Requirement »
Report, as a single figure, how many lines in the records below include "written".

[Saved data entries]
⁂
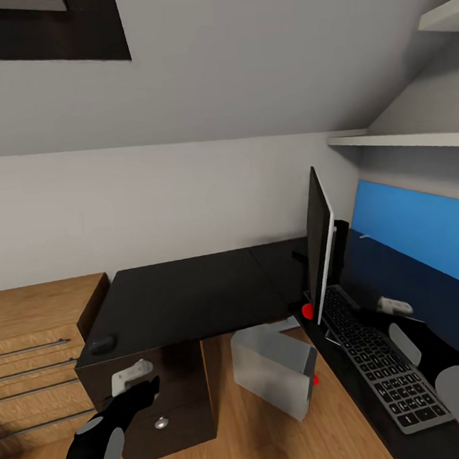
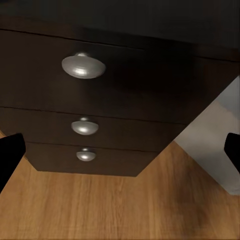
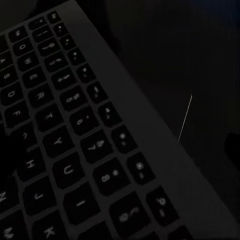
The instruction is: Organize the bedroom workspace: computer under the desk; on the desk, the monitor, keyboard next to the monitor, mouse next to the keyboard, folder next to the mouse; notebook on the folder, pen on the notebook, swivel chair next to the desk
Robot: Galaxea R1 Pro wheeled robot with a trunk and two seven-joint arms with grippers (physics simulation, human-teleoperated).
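While my left gripper (image 1: pixel 134 383) hangs w/ jaws apart at lower left by the desk (image 1: pixel 186 298) drawers, the mouse (image 1: pixel 102 345) sits just above on the corner: small, light, slick shell, so I'd pinch its sides; right gripper (image 1: pixel 394 305) state unclear, over keyboard (image 1: pixel 378 359).

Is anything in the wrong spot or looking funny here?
Yes. The mouse sits alone at the far corner of the desk, far from the keyboard. The computer stands tilted on the floor, only partly under the desk.
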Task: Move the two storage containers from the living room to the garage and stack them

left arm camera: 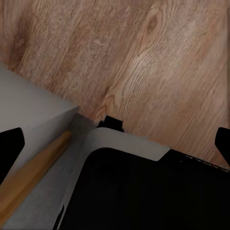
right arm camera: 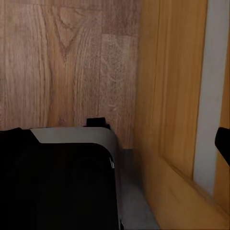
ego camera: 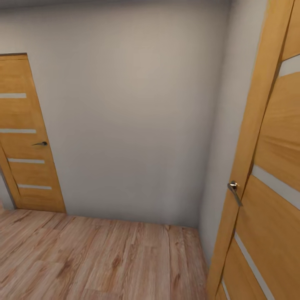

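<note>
A big plain grey wall is filling most of the head view. Under it, a light wood plank floor is spreading out. A wooden door with pale glass slits is standing open very close on the right, and its small metal handle is sticking out. A second wooden door of the same kind is sitting shut far off on the left.

The left end effector is hanging over the plank floor, with the robot's dark base just below it. Its two dark fingertips are sitting far apart, so it is wide and holding nothing.

The right end effector is hanging right beside the open door. Only one fingertip is clear, so I cannot tell how wide it is.
</note>
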### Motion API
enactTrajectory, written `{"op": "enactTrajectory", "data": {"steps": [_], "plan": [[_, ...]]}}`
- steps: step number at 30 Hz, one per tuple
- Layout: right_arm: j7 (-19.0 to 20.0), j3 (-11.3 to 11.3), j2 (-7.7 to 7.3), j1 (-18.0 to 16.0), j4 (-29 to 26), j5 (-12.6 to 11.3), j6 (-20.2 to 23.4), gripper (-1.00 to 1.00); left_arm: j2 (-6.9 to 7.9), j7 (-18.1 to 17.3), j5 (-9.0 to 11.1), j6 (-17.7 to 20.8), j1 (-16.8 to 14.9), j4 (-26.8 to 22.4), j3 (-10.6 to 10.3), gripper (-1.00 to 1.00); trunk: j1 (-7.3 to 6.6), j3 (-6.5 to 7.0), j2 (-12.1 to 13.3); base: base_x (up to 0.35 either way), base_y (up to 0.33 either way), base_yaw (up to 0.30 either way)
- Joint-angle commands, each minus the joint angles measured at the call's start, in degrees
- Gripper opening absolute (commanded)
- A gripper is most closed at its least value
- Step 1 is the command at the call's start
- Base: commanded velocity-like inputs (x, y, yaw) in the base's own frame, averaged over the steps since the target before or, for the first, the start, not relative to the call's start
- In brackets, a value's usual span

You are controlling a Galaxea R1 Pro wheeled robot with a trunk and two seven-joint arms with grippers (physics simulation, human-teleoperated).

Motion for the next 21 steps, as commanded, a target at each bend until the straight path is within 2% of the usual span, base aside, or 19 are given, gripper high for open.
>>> {"op": "enactTrajectory", "data": {"steps": [1, 21], "plan": [[-0.04, 0.48, 0.03, -0.08, 0.18, -0.4, -0.3, 1.0, -0.01, 0.04, 0.01, -0.19, -0.05, 0.05, 0.44, 1.0, 0.04, -0.08, -0.05, 0.319, 0.0, 0.0], [-0.04, 0.59, 0.03, -0.08, 0.18, -0.4, -0.27, 1.0, -0.01, 0.04, 0.01, -0.12, -0.05, 0.03, 0.42, 1.0, 0.04, -0.08, -0.05, 0.319, 0.0, 0.0]]}}
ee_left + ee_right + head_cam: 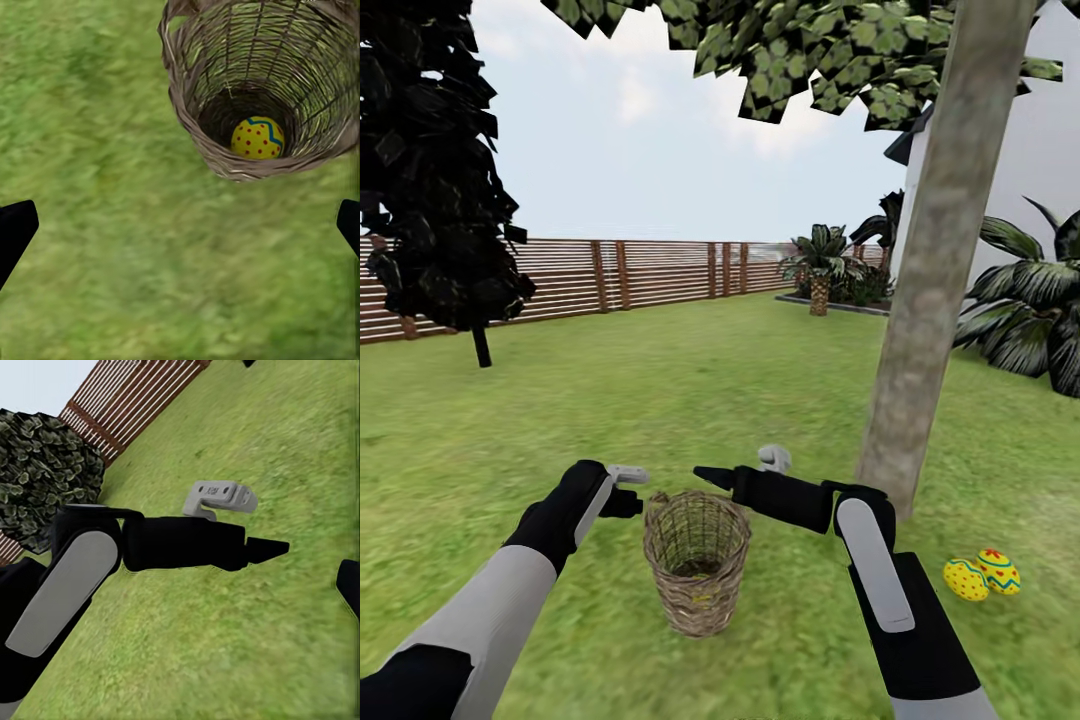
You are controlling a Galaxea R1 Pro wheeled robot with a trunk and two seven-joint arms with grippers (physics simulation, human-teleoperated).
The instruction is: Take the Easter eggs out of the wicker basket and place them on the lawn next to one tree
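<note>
I see 1 egg point(257, 138) in basket point(696, 575), 2 eggs point(981, 575) by tree point(935, 270); my left gripper point(180, 225) wide, right gripper point(705, 473) can't tell

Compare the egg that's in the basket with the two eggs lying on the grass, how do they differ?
The egg in the basket sits alone at the bottom of the wicker basket; the two eggs on the lawn lie side by side in the open. It is by the arms; they lie near the tree. All are yellow with red dots and blue zigzags.
</note>
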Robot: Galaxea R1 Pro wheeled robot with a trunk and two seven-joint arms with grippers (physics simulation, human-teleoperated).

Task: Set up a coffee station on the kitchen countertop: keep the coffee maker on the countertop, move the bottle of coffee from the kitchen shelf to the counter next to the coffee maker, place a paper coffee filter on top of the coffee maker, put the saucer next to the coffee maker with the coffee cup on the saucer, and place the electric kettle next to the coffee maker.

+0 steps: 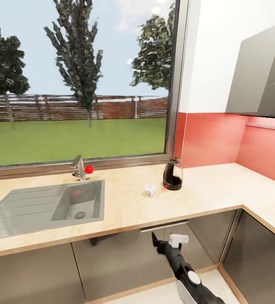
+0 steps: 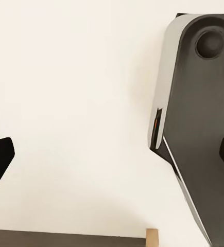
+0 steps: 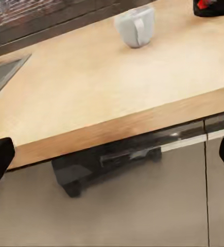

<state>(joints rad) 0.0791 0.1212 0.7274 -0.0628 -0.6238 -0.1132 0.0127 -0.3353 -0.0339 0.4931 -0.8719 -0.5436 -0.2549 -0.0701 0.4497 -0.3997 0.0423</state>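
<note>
Facing the kitchen counter (image 1: 205, 190), I see the electric kettle (image 1: 173, 175) standing near the window corner and the coffee cup (image 1: 149, 189) just beside it, sitting straight on the wood with no saucer under it. My right tool (image 1: 168, 244) hangs below the counter edge in front of the cabinet fronts, fingers spread and holding nothing; in the right wrist view the cup (image 3: 136, 25) lies ahead. My left tool's dark tips sit at the picture's edges, seemingly apart, though I cannot tell for sure. By my reckoning most of the setup is left to do.
</note>
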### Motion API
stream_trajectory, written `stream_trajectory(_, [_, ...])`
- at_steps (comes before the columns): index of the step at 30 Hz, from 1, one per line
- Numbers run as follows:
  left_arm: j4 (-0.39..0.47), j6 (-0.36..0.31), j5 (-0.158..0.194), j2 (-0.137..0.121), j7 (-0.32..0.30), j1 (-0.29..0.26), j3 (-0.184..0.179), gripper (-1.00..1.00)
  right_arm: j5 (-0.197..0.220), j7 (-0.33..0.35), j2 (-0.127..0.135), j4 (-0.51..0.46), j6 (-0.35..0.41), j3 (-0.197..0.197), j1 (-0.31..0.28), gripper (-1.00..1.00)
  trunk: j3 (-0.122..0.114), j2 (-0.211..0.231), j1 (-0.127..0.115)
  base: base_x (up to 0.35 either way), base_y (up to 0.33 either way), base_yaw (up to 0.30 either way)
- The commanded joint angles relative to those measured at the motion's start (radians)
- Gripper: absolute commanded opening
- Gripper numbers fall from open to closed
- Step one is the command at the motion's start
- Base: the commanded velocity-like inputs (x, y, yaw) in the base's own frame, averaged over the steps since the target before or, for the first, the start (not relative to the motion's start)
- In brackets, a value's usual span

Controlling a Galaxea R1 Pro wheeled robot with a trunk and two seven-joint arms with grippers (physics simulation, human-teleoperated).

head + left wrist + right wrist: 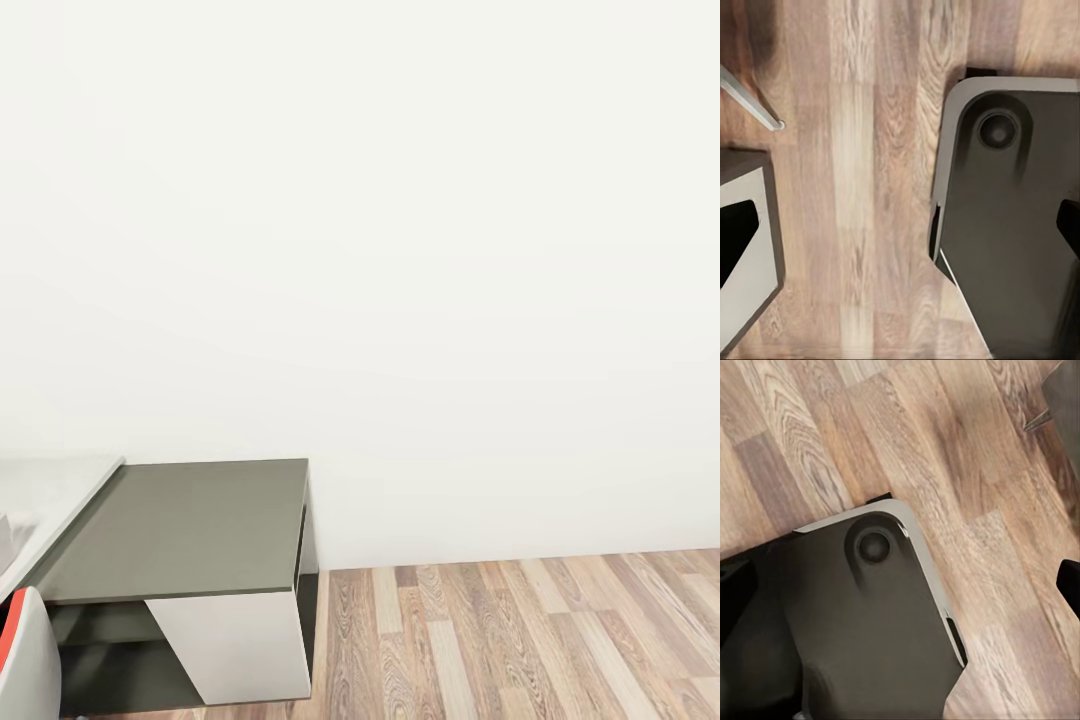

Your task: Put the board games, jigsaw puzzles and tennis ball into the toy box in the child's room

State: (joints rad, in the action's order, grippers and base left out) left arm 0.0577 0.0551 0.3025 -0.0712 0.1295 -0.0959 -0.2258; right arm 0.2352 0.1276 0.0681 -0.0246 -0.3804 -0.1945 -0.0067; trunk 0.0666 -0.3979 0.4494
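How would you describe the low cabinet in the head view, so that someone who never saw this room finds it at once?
Start at the plain white wall and follow it down to the wood-plank floor. At the lower left stands the low cabinet, against the wall. Its flat top is dark olive-grey and its slanted side panel is white, while the table touching its left side is higher and pale grey.

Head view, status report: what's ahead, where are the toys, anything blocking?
White wall ahead, low cabinet front-left. Table corner at far left; no toys in sight. Both wrist views look down at the plank floor and robot base; tool state unknown.
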Motion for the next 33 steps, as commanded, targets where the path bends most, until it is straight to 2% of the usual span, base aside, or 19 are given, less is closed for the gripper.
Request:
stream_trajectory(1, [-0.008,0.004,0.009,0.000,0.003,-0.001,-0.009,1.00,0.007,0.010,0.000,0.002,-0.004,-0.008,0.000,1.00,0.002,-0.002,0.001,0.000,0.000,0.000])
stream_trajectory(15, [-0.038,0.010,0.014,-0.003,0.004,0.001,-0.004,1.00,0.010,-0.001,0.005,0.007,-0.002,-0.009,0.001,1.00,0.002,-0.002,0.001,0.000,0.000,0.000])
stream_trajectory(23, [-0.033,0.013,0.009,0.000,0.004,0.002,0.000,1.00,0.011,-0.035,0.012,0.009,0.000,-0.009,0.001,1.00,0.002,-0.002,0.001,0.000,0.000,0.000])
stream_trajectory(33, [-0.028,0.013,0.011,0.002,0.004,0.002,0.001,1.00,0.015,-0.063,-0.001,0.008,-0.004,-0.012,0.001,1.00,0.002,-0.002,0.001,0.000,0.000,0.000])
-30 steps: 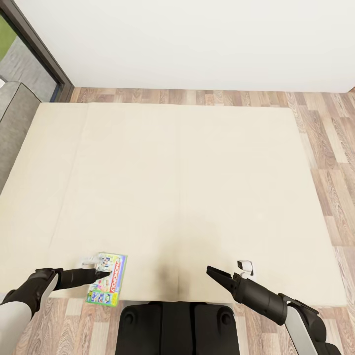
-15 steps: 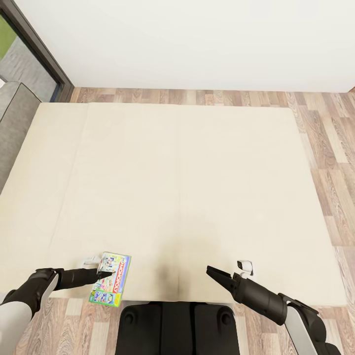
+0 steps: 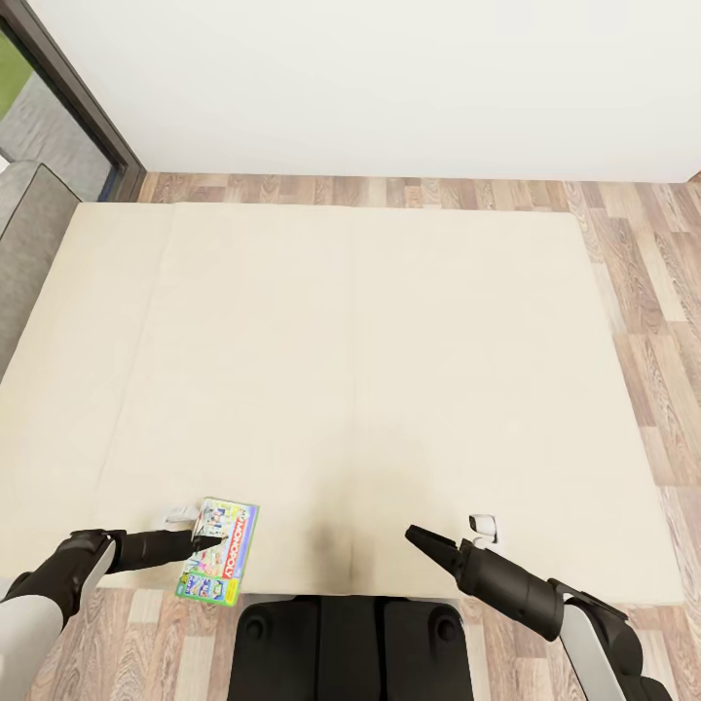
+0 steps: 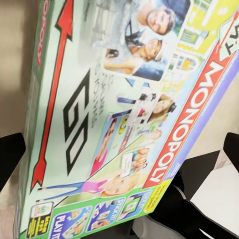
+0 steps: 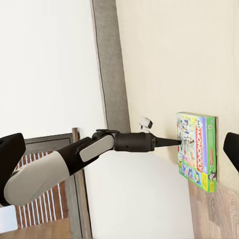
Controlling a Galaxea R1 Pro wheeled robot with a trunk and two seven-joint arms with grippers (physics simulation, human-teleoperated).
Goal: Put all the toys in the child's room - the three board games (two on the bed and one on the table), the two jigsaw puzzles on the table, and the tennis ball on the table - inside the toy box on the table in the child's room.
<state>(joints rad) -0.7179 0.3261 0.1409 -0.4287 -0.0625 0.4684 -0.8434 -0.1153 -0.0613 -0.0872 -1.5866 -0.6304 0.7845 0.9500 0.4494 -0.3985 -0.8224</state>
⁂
Solution »
2